Work instructions: Copy nothing but the lines from the one containing "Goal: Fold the" through the last line of the entries below, exactly as written and without pictures.

Listed records:
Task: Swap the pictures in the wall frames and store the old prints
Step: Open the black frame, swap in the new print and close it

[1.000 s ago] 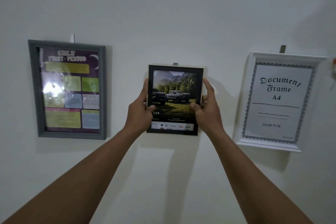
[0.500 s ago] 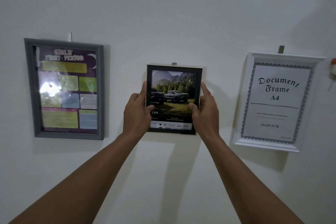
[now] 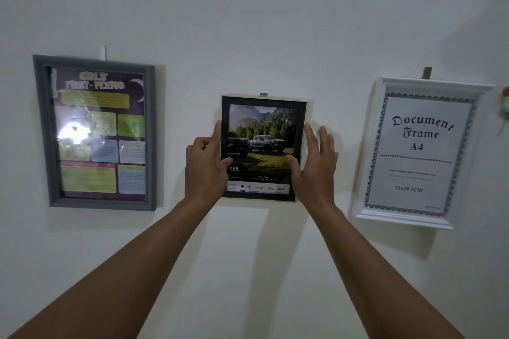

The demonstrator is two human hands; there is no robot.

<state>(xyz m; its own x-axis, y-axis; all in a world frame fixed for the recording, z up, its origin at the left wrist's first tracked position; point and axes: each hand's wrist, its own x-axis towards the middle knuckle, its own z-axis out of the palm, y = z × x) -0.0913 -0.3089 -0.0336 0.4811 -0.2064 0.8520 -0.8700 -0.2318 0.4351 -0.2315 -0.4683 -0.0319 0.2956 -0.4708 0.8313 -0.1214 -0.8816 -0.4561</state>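
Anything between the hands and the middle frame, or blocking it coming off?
Nothing visible. The left hand grips the black frame by its left edge, the right hand touches the right edge. Grey frame and white frame hang apart from it.

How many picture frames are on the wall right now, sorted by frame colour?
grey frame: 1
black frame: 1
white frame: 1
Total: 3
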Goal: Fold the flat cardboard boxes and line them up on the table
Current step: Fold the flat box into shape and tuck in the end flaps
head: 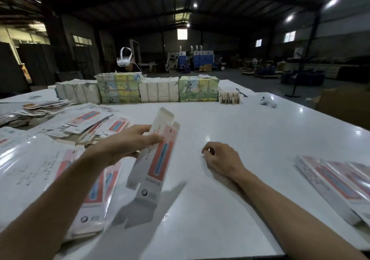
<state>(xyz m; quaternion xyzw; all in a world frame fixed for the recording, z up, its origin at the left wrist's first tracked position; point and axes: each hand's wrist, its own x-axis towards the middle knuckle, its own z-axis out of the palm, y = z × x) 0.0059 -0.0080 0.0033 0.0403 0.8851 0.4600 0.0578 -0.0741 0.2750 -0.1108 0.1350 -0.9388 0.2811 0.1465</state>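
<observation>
**Left hand** (128, 141): fingers and thumb pinch the upper part of one flat carton (154, 159), white with a red panel. The carton is raised off the table (240, 129) and tilted, with its end flaps loose.

**Right hand** (222, 157): rests on the table, well apart from the carton. Its fingers are loosely curled and nothing is visible in them.

**Step in hand**: judged to be the start of a fold, since the blank is picked up but not yet opened. The next move likely needs the right hand on the carton, to square the sleeve and tuck the flaps.

**Finished work**: a row of folded boxes (336, 183) at the right edge.

**Stock**: a heap of flat cartons (86, 123) at the left, with more below the left forearm.

**Surroundings**: wrapped bundles (158, 89) along the far side, a white headset (125, 59) behind them and a white controller (268, 101) on the table. None of these appears to block the path to the row.
</observation>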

Task solution:
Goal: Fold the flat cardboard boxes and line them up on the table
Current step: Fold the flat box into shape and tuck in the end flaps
head: 
<state>(xyz m; quaternion xyzw; all in a world frame fixed for the recording, z up, its origin at the left wrist's first tracked position; point and axes: each hand's wrist, its own x-axis towards the middle knuckle, its own z-axis out of the palm, y = z × x) 0.0059 -0.0080 0.0033 0.0403 0.8851 0.4600 0.0578 -0.0741 0.2750 -0.1108 0.1350 -0.9388 0.2811 0.1465</state>
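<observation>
**Left hand** (128, 141): fingers and thumb pinch the upper part of one flat carton (154, 159), white with a red panel. The carton is raised off the table (240, 129) and tilted, with its end flaps loose.

**Right hand** (222, 157): rests on the table, well apart from the carton. Its fingers are loosely curled and nothing is visible in them.

**Step in hand**: judged to be the start of a fold, since the blank is picked up but not yet opened. The next move likely needs the right hand on the carton, to square the sleeve and tuck the flaps.

**Finished work**: a row of folded boxes (336, 183) at the right edge.

**Stock**: a heap of flat cartons (86, 123) at the left, with more below the left forearm.

**Surroundings**: wrapped bundles (158, 89) along the far side, a white headset (125, 59) behind them and a white controller (268, 101) on the table. None of these appears to block the path to the row.
</observation>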

This exercise is now done.